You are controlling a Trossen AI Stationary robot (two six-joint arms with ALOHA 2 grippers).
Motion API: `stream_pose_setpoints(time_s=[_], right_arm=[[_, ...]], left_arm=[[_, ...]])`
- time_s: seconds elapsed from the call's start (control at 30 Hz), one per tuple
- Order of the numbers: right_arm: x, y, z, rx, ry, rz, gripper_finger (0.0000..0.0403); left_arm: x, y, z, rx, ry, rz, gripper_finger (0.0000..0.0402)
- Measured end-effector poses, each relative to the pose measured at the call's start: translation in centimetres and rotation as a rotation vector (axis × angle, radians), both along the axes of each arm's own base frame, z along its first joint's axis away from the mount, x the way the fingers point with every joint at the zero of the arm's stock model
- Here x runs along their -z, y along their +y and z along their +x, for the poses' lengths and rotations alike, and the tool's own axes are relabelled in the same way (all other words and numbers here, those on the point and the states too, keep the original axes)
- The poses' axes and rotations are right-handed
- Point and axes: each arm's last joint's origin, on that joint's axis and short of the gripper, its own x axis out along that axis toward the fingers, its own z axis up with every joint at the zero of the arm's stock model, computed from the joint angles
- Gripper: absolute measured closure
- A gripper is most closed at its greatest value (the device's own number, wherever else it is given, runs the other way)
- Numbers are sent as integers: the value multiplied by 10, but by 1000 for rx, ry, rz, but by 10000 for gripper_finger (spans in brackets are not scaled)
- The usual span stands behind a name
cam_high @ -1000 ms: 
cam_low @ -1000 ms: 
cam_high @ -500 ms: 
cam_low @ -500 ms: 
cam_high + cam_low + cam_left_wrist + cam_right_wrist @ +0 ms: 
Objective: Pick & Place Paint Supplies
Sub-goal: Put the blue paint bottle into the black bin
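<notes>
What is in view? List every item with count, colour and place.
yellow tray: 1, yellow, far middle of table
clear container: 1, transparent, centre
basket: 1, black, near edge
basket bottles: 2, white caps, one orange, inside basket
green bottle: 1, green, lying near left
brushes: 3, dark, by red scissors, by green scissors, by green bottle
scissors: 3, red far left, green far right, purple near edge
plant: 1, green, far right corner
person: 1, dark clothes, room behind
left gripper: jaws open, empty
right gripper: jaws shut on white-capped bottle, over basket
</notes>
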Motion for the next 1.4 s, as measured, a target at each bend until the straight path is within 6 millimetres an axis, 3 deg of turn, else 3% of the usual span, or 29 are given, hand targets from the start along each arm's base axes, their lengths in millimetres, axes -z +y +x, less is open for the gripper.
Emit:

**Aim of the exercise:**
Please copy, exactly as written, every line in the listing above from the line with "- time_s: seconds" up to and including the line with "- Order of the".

**Response:**
- time_s: seconds elapsed from the call's start (control at 30 Hz), one per tuple
- Order of the numbers: right_arm: x, y, z, rx, ry, rz, gripper_finger (0.0000..0.0403); left_arm: x, y, z, rx, ry, rz, gripper_finger (0.0000..0.0402)

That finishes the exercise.